**What you need to do:** Between the line containing "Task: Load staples" and the line containing "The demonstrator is" lies a run of lines; give that run again exactly, with both of those lines, and nothing else from the entries below.

(Records from a dataset)

- - - - -

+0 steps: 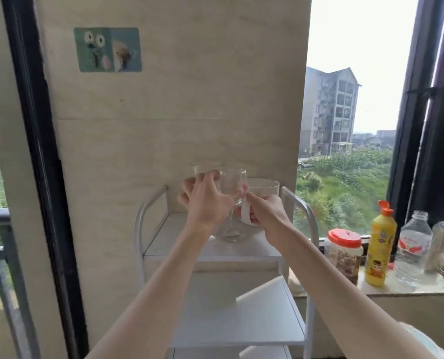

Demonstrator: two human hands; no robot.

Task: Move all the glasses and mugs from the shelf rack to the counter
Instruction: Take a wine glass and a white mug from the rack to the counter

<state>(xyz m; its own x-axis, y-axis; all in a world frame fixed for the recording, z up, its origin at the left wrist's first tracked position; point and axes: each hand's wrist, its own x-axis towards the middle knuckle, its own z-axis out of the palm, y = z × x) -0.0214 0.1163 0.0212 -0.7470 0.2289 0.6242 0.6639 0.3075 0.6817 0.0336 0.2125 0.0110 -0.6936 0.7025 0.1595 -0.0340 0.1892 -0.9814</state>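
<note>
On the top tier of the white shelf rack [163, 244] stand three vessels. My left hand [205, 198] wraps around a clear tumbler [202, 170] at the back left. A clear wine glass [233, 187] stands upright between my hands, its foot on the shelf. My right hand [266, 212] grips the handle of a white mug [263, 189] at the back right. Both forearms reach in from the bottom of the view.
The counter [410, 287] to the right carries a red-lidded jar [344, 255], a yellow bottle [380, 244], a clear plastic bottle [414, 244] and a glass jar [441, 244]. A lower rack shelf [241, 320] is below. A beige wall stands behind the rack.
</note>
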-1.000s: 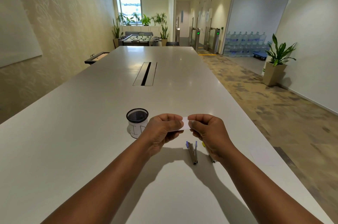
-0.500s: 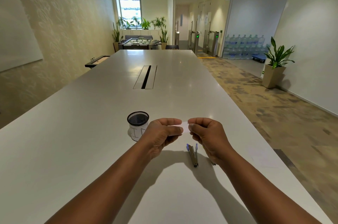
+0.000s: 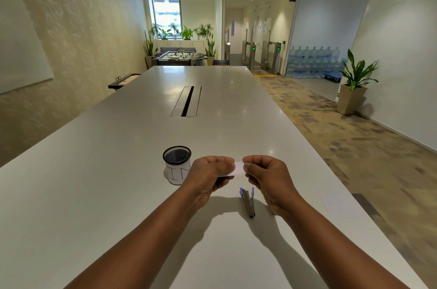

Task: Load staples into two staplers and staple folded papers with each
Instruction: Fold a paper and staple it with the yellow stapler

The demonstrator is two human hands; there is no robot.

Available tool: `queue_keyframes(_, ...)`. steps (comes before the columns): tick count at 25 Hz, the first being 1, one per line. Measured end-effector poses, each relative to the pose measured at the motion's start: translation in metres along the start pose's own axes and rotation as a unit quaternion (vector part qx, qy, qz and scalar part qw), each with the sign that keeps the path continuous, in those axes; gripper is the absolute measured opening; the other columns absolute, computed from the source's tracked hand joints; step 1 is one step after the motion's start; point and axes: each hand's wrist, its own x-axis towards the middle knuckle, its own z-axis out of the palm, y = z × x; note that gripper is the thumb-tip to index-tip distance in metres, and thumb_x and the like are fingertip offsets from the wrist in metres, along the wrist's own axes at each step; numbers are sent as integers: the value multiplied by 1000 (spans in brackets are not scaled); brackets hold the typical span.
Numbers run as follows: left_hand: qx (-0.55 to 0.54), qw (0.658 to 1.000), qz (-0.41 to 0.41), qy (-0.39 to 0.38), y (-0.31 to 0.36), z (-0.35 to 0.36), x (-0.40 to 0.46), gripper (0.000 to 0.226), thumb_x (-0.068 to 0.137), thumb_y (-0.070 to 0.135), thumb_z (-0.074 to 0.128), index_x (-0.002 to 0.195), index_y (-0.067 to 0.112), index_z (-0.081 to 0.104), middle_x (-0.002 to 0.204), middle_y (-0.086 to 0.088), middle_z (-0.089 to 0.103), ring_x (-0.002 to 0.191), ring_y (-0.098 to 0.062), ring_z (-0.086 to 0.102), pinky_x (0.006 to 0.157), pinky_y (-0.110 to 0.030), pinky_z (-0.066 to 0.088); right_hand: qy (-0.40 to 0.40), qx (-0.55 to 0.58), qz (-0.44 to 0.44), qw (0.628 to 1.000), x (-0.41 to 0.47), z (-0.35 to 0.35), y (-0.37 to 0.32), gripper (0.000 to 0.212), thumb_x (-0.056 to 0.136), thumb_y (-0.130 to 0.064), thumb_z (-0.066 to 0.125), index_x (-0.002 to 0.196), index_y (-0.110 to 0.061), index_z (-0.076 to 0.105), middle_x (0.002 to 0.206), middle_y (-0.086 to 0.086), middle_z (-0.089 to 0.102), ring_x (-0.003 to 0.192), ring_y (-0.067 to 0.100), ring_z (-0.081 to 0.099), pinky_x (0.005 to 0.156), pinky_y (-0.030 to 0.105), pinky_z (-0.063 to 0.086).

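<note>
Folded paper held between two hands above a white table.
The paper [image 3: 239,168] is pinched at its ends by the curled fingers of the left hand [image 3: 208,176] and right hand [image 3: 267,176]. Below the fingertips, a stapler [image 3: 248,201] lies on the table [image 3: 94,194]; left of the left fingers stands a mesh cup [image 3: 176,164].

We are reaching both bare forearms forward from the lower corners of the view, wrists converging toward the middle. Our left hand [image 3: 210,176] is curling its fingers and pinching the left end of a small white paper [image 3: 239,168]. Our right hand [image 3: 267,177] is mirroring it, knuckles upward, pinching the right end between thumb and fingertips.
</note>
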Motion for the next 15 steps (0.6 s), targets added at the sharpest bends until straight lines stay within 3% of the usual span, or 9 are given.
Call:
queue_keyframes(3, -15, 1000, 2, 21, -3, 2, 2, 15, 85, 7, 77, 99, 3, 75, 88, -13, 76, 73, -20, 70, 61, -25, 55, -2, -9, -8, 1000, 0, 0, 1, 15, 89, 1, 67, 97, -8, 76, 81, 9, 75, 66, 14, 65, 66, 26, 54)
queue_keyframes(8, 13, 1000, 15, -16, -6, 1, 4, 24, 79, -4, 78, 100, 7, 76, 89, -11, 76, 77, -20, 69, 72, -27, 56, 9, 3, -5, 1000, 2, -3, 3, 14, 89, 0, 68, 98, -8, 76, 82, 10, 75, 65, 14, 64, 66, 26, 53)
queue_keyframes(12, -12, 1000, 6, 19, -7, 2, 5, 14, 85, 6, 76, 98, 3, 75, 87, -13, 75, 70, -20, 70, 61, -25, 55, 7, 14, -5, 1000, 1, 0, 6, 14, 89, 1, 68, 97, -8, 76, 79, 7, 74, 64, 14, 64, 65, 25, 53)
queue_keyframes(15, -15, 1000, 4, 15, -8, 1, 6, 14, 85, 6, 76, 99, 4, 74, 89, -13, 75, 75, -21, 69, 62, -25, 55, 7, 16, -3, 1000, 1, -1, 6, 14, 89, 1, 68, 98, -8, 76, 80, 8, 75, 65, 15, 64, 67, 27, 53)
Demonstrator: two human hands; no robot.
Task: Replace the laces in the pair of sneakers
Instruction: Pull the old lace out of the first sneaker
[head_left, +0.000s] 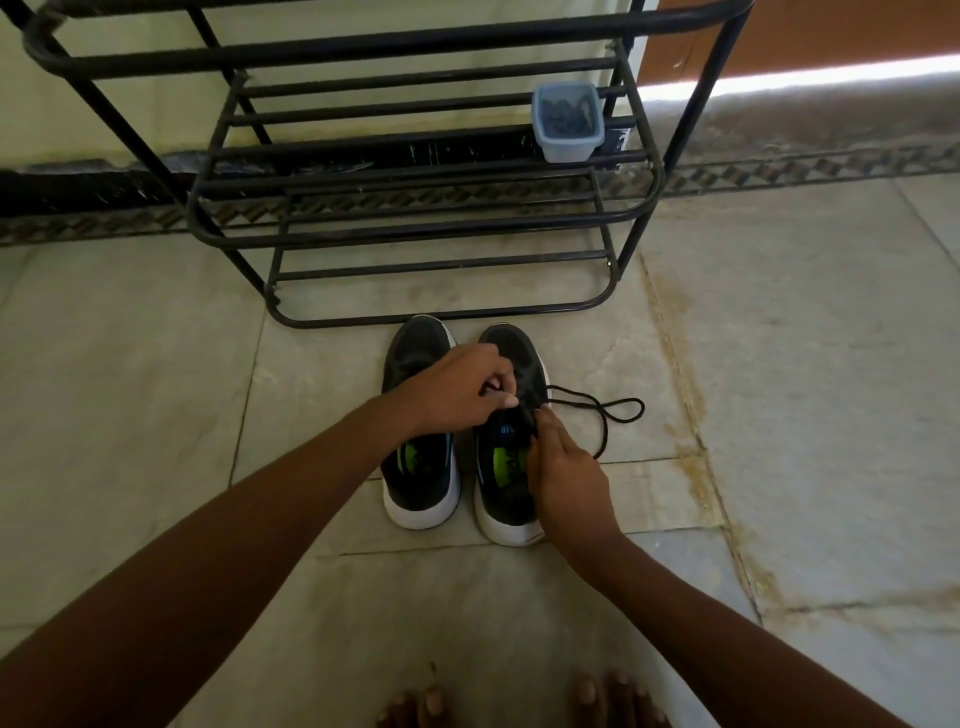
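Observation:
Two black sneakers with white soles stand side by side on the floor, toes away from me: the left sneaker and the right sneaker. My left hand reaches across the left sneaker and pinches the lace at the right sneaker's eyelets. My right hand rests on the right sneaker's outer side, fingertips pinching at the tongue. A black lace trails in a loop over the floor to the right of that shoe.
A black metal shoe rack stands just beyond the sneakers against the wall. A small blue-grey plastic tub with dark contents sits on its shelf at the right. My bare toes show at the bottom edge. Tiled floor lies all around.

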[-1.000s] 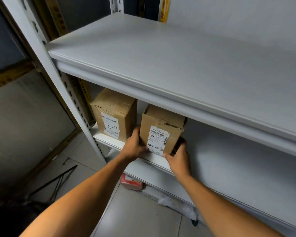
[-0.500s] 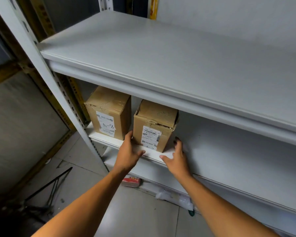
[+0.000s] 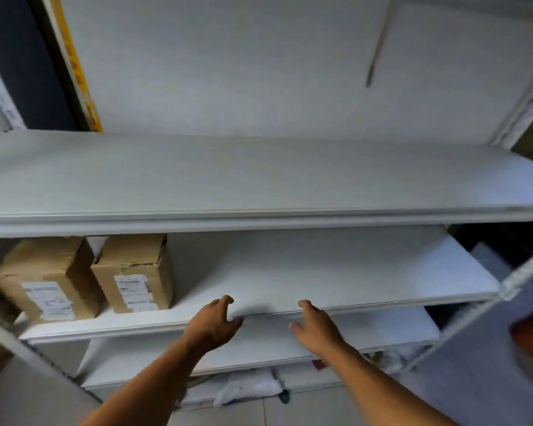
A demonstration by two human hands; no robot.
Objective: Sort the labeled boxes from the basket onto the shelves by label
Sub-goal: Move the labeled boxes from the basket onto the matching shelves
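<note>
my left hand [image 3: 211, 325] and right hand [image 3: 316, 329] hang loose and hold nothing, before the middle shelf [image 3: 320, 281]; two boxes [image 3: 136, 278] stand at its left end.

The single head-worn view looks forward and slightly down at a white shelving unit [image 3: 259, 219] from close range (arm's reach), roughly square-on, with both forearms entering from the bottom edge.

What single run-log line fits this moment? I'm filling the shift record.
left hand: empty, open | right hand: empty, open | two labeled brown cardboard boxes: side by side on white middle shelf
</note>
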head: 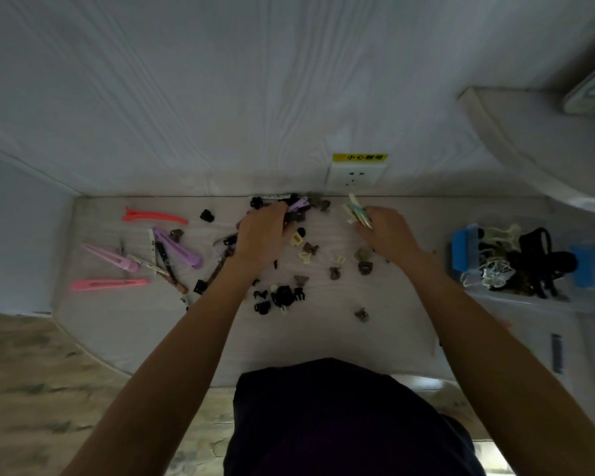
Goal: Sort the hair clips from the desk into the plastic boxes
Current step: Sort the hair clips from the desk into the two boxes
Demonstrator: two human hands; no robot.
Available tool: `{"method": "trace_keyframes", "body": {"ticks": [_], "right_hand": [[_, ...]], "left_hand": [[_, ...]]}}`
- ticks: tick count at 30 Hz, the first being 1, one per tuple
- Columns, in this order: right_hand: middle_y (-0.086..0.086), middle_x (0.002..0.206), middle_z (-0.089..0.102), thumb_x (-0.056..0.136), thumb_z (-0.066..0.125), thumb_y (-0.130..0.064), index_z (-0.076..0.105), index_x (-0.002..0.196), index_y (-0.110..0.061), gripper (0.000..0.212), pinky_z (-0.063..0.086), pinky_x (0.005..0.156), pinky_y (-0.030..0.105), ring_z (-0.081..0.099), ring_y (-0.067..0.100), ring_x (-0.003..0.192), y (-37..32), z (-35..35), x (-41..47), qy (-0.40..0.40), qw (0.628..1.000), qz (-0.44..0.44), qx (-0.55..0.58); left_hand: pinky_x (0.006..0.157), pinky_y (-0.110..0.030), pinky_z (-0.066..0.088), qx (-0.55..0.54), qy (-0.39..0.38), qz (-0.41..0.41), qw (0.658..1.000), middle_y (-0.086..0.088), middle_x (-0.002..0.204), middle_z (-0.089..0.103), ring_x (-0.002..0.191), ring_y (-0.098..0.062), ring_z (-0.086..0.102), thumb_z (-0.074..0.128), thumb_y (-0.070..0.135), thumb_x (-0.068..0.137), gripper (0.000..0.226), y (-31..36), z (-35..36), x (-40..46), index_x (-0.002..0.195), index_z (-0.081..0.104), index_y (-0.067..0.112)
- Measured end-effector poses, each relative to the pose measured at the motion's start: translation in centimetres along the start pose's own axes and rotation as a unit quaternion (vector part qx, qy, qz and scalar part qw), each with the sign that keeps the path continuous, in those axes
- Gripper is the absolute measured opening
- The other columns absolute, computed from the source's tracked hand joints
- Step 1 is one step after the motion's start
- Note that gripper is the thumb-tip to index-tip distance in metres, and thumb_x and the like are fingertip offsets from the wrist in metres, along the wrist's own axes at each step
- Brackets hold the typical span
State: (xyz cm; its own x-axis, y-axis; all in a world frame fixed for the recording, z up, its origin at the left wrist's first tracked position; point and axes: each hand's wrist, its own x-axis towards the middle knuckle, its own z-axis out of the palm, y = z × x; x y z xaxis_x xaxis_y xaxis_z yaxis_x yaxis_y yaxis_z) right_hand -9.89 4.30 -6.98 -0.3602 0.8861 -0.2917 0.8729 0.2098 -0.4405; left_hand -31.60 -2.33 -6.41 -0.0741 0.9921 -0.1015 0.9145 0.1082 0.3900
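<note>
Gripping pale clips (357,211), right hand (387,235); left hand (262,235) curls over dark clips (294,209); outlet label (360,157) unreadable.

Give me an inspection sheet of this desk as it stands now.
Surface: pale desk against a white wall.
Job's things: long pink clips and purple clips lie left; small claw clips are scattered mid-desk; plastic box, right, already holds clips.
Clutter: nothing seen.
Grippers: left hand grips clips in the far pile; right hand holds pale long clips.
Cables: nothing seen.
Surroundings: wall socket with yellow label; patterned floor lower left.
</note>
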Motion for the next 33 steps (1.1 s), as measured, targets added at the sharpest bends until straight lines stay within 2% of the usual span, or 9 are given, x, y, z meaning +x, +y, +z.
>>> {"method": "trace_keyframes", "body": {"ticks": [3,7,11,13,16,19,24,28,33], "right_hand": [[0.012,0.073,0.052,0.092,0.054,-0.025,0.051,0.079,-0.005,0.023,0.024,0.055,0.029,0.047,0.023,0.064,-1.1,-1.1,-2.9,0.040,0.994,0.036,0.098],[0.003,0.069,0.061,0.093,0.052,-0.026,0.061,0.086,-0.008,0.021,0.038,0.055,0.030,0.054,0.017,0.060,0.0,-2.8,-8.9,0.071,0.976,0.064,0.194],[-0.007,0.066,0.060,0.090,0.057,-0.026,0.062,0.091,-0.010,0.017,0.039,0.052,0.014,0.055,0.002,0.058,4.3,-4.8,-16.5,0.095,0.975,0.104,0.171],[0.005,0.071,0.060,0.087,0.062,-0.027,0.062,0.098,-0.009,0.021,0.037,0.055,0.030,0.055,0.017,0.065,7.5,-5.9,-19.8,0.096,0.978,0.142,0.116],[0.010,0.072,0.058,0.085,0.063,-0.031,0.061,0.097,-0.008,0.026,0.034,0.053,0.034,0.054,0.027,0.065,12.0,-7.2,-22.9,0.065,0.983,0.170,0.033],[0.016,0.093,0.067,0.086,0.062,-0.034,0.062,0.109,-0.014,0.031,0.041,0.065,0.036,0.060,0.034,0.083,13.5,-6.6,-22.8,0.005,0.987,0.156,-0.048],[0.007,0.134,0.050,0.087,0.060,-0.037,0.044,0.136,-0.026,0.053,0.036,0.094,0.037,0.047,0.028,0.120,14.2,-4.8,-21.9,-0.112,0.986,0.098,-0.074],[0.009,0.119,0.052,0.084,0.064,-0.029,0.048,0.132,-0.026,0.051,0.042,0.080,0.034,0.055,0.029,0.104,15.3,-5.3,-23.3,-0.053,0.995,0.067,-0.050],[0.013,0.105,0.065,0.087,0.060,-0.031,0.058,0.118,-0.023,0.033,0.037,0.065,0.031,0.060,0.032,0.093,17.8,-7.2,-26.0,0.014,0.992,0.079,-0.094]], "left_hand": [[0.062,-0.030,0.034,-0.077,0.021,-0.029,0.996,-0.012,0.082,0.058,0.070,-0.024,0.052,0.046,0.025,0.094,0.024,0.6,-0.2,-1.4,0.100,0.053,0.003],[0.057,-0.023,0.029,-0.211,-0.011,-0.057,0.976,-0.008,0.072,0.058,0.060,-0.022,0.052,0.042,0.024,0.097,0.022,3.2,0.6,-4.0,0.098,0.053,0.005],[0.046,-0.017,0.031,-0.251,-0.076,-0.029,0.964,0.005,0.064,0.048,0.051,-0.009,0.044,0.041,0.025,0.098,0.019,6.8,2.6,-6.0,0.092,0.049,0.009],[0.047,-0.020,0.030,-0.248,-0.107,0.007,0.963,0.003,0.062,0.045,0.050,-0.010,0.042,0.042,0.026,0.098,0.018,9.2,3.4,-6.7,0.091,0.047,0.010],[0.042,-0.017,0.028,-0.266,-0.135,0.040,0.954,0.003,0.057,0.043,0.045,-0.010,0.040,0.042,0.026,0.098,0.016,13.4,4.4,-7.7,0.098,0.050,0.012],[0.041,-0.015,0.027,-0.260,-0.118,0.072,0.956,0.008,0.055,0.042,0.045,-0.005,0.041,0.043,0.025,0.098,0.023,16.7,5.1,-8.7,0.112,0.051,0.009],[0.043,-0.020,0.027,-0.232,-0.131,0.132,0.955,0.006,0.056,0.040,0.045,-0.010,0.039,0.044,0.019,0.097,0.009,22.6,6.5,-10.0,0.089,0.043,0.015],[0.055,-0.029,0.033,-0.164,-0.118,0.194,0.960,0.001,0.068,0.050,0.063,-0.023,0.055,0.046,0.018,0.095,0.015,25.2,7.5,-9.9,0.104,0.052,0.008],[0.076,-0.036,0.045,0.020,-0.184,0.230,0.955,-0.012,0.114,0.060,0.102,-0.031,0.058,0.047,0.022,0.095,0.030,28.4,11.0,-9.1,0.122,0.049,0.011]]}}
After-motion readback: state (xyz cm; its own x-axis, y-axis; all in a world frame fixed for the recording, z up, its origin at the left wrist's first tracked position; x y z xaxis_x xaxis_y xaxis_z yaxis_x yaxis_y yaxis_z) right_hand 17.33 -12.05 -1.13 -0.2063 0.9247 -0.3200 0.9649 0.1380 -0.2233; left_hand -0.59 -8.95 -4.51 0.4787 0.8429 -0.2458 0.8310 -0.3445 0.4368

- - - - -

**Output below:**
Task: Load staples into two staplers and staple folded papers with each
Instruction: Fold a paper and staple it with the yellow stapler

The demonstrator is two human hands; there is no robot.

That makes the output complete.